I pause the movie and turn to Bella. She's still staring at the screen blankly. "What's wrong?"
"Hmm?" She turns to look at me once she realizes the movie is no longer playing. "Sorry, I was just dazed out for a minute."
"Um, no, you've been in another world since the movie started. What's wrong?"
"Nothing. I'm fine." Her attempt at a smile falls short.
"Bella, come on. After everything we talked about last night, surely you can tell me what's on your mind now."
She huffs out a dry laugh. "Trust me, this isn't something you want to hear."
I don't miss the emphasis she placed on that sentence. "Just tell me." I turn to face her with my back against the arm of the couch.
She shakes her head. "Don't say I didn't warn you." I nod, so she continues with a shrug. "I'm just sad that I'm not celebrating the holiday, and especially that I don't have my dad here anymore."
"Ahh," I acknowledge. There's obviously nothing I can do about missing her father but … am I really considering this? I close my eyes for a moment and suck in a breath, steeling my nerves as I open them. "What did you normally do to celebrate?"
She turns to face me, stretching her feet out to the middle of the sofa so I mirror her position, the blanket still covering both of our lower halves. "The usual, I guess. I'd cook us a big breakfast before we opened gifts, we'd watch Christmas movies on TV, I'd have holiday music playing while I made dinner. Usually a bunch of people would show up throughout the day. My dad was Chief of Police so people were always stopping by to drop off baked goods and stuff."
I watch her as she picks at the ends of the blanket, looking down the entire time she speaks, and I know I need to do something to bring back her smile.
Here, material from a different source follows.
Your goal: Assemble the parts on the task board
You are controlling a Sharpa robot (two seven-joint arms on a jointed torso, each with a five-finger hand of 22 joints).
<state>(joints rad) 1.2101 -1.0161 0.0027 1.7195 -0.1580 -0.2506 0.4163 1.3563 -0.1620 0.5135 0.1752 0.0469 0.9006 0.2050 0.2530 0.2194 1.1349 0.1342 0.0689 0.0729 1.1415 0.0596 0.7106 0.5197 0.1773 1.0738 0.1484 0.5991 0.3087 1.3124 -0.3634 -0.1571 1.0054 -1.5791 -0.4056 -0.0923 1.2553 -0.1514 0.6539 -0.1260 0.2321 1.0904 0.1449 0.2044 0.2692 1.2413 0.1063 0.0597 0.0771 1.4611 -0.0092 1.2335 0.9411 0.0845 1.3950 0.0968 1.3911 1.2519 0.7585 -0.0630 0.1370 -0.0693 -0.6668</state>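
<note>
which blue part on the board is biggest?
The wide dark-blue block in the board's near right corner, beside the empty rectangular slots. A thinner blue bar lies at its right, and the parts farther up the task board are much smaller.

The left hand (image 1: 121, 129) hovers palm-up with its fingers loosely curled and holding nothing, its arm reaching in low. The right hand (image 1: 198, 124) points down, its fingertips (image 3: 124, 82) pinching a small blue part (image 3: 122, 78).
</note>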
The decision is an easy one.
I turn the power off to the Blu-Ray player and pick up the remote control for the TV. "What are you doing?" she blurts. "I thought we were watching Mel Brooks all day."
"We can do that tomorrow." I flip through the on-screen guide until I find something suitable. With a gulp, I press enter to change the channel. "How's this?" I ask as the TV flicks to A Christmas Story.
"Edward, you don't have to do this." She leans forward and puts her hand on my arm. "I don't want to make you uncomfortable in your own home."
I drop the remote on the table and put my arm around her shoulders, pulling her body closer. "It was making me uncomfortable to see you so upset. It's no big deal. Let's watch the ridiculous Christmas movie."
She doesn't say anything for a moment but then turns and looks up at me with joy in her eyes. "Thank you," she says quietly. She kisses me on the cheek and then settles back next to me, snuggling in to watch the movie.
I try to pay attention only to her giggling instead of the sound coming from the TV, but eventually I'm also drawn in.
"I can't put my arms down!"
"Well … put your arms down when you get to school."
I find myself laughing as I watch the antics on the screen when Randy rolls around in the snow because he can't get up while wearing all of his snow gear. It takes me a minute to realize that Bella is now sitting up and looking at me. When I turn to her, there's a strange look in her eyes.
Our eyes stay locked for a long moment. My mouth goes dry and I lick my lips, feeling a tingling sensation running throughout my body. Our heads inch closer to one another. Without conscious thought, my lips capture hers as my hand comes up to rest on her neck.
Bella gasps lightly against my mouth but her lips respond, molding softly to mine over and over again. The tingling increases to a buzz I can feel on every inch of my skin, and I come to the sudden realization that Christmas miracles do happen, even to me.
I pull back to look at Bella, who looks even more beautiful with flushed cheeks and red lips. Her eyelids flutter open.
"Merry Christmas, Bella," I whisper.
Her responding smile is warm enough to thaw even my cold heart.